E’ finalmente tempo di rituffarsi nel pieno della stagione di pallamano. Dopo un mese circa di stop, dovuto ad EURO 2026, la squadra di A1 Maschile della Pallamano Cassano Magnago è pronta a riprendere quel filo che si era interrotto con il primo posto in campionato e la qualificazione da testa di serie alle finali di Coppa Italia.
Un mese di stop, dicevamo, che però è coinciso anche con lavoro e preparazione per arrivare al meglio a questa seconda metà di stagione che, proprio nell’anno passato, coincise con la maggior fioritura della squadra guidata da coach Matteo Bellotti che andò a centrare la vittoria della prima Coppa Italia della storia amaranto dopo tre vittorie consecutive in campionato. Proprio con il coach facciamo il punto sulla ripresa della squadra.
Coach, quanto è servita questa pausa e come state adesso?
“Ci siamo riposati e devo dire che, dopo un mese di soli allenamenti praticamente, ricominciare a preparare una partita di campionato è sempre bello. Le prime due settimane libere ci sono servite per recuperare energie: venivamo da due mesi intensi, mentre a gennaio abbiamo ripreso la preparazione. Fortunatamente è andato tutto bene, i ragazzi hanno lavorato in maniera seria”.
Un periodo di lavoro che non ha visto coinvolti Dapiran e Savini, impegnati ad EURO 2026. Come li ha visti in maglia azzurra?
“Li ho visti bene. Tutto il gruppo mi ha fatto una bella impressione. Savini ha svolto il suo solito lavoro in campo, fatto di grande solidità difensiva, mentre Dapiran, che veniva da due mesi di stop per infortunio, è stato bravo a farsi trovare pronto. Sono stati due protagonisti e sono rientrati bene anche con noi. È chiaro che l’impegno è stato stancante sia dal punto di vista fisico sia mentale, ma hanno avuto cinque giorni liberi per staccare e poi sono tornati in buone condizioni: sono ottimi professionisti”.
Quali sono i maggiori pericoli quando si riparte dopo una pausa così lunga?

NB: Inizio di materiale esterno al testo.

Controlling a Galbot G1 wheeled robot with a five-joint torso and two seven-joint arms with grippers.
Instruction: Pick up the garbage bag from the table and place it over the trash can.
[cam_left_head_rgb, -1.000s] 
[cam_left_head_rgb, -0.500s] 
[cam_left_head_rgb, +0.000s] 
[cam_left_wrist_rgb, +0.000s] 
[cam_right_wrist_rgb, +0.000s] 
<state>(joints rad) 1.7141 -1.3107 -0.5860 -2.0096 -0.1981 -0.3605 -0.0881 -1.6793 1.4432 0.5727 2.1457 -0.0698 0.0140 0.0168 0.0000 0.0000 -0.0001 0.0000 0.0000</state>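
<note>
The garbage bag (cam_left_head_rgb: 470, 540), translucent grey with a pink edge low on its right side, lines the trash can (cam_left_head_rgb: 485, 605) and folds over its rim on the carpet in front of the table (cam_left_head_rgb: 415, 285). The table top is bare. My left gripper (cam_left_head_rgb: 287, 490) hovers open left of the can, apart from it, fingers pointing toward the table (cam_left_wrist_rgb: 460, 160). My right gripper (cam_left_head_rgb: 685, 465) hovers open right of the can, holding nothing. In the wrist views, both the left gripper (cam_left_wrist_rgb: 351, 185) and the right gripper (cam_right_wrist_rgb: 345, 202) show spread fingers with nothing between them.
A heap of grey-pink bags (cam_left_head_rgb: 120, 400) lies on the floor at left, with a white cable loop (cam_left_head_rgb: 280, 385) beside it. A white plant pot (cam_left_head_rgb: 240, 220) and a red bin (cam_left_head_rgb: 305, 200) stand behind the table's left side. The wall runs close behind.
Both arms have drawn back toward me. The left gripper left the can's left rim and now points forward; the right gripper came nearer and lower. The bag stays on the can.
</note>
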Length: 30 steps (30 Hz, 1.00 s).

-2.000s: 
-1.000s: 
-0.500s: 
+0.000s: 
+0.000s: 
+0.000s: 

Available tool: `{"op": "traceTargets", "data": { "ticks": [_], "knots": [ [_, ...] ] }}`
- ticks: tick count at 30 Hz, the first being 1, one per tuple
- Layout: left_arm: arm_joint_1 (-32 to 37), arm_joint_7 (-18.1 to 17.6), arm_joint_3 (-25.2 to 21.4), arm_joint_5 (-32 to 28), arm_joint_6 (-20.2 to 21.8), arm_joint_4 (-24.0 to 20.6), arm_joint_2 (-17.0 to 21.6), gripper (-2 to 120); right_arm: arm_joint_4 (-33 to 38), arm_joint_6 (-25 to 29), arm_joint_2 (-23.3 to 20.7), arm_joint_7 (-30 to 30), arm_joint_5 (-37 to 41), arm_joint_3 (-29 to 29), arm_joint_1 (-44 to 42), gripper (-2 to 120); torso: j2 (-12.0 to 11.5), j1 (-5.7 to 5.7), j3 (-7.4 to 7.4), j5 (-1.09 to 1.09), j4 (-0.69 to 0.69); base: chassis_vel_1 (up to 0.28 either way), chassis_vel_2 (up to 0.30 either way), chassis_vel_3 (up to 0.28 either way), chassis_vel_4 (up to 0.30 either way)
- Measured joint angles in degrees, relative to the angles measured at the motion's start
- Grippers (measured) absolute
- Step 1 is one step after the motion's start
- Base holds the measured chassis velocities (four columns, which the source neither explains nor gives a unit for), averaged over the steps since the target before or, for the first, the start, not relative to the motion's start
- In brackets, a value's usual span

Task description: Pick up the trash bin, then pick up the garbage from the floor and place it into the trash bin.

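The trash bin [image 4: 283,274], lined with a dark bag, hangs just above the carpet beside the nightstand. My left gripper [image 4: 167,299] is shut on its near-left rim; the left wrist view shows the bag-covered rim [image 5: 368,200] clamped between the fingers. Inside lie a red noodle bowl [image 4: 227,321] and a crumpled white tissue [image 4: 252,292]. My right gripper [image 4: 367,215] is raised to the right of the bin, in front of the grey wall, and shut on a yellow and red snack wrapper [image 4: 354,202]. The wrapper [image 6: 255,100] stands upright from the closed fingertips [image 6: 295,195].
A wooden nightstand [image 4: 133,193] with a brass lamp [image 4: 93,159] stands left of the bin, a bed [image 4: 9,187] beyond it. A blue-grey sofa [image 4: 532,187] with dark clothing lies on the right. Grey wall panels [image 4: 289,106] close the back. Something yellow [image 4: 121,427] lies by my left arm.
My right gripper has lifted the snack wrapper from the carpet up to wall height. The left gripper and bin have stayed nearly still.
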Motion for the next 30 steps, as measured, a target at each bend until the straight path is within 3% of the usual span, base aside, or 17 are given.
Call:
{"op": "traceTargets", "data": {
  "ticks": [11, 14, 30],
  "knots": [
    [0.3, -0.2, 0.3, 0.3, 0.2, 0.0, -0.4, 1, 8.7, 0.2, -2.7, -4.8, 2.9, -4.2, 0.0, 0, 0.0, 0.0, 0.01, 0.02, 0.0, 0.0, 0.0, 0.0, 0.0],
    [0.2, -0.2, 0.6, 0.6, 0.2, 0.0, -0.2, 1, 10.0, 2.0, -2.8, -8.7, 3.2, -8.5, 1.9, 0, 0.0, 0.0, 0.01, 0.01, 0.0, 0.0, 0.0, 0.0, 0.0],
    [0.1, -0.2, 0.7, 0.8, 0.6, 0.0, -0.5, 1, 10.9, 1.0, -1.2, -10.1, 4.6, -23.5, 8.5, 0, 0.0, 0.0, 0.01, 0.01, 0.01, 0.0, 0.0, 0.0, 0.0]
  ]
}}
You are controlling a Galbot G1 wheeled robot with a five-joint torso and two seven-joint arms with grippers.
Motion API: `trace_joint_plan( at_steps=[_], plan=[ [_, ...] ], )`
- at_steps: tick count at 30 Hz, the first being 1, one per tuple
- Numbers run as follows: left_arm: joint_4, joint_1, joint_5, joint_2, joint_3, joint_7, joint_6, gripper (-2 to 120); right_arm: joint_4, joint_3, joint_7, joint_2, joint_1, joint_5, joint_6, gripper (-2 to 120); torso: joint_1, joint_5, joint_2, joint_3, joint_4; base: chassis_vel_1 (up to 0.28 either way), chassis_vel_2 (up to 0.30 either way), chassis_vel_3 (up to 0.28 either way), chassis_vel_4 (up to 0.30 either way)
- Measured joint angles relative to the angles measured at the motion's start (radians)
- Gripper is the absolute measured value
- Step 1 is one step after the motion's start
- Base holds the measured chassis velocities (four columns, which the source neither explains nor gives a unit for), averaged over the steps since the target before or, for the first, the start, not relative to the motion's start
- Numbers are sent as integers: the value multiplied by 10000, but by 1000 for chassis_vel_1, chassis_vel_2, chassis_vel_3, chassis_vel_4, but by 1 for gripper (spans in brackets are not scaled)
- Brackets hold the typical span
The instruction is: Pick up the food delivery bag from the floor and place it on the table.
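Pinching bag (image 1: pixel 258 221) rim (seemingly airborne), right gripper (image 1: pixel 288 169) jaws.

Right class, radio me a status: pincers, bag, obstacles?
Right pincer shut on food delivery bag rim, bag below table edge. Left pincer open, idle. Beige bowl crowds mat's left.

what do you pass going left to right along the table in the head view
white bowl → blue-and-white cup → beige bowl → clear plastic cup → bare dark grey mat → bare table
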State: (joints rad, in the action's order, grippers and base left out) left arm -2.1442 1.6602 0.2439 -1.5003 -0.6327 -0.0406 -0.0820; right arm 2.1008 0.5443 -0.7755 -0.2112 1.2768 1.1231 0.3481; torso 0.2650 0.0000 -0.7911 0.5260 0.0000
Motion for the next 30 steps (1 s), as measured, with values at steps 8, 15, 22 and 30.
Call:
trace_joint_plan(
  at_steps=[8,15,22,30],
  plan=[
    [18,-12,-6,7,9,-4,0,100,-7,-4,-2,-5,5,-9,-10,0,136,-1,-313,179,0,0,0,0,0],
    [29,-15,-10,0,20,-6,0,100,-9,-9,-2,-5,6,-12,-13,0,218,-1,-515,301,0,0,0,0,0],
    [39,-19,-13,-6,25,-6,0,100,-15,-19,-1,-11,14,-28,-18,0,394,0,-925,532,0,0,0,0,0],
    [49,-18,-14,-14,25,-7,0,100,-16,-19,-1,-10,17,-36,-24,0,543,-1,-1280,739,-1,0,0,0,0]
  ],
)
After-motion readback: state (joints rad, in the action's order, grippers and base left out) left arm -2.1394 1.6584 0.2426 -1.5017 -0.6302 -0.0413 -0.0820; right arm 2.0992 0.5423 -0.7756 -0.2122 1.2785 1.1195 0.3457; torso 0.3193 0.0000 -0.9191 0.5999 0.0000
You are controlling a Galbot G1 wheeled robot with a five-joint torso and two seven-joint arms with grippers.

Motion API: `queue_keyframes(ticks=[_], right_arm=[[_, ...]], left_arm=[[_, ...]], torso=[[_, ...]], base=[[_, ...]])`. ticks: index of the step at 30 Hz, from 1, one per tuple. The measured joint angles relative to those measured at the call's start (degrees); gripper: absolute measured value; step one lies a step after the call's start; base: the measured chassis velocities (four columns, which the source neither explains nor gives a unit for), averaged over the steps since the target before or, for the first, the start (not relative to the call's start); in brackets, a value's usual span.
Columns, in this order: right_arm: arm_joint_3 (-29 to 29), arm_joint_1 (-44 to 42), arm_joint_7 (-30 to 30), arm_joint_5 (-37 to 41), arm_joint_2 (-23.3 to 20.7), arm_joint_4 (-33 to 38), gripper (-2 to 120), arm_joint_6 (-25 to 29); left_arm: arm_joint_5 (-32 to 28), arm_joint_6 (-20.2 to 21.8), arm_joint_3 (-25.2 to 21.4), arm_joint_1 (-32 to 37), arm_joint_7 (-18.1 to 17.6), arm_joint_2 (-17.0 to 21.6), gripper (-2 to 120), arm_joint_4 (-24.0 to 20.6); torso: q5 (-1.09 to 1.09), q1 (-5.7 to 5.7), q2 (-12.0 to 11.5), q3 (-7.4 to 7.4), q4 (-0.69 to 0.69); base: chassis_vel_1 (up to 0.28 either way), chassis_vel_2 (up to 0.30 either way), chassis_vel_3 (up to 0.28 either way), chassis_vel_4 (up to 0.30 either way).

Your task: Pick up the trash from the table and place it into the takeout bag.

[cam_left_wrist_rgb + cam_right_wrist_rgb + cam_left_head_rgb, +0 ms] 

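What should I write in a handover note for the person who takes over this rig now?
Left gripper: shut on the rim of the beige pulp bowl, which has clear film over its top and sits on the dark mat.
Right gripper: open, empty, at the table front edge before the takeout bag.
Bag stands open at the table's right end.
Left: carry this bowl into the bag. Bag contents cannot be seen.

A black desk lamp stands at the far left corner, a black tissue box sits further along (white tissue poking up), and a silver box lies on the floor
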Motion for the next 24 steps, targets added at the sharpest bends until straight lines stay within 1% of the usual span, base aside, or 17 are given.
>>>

“Più che il pericolo della pausa, c’è quello di piacersi troppo. Siamo la squadra da battere: tutti entreranno in campo con poco da perdere e giocheranno al 100% contro di noi. Dobbiamo avere la convinzione che ogni partita vada affrontata con l’elmetto in testa. Siamo forti solo a determinate condizioni. L’anno scorso uscimmo bene dalla pausa, speriamo di ripartire allo stesso modo”.
Parlando di ripartenza, la sfida di sabato a Bolzano sarà subito probante…
“Assolutamente sì. Loro hanno perso qualche punto nelle ultime tre gare prima della pausa ma adesso hanno recuperato gli infortunati. Tutte le trasferte sono complicate e l’Alto Adige, in generale, è una zona dove facciamo fatica. Mi aspetto una gara punto a punto: serviranno grande disciplina e motivazione difensiva”.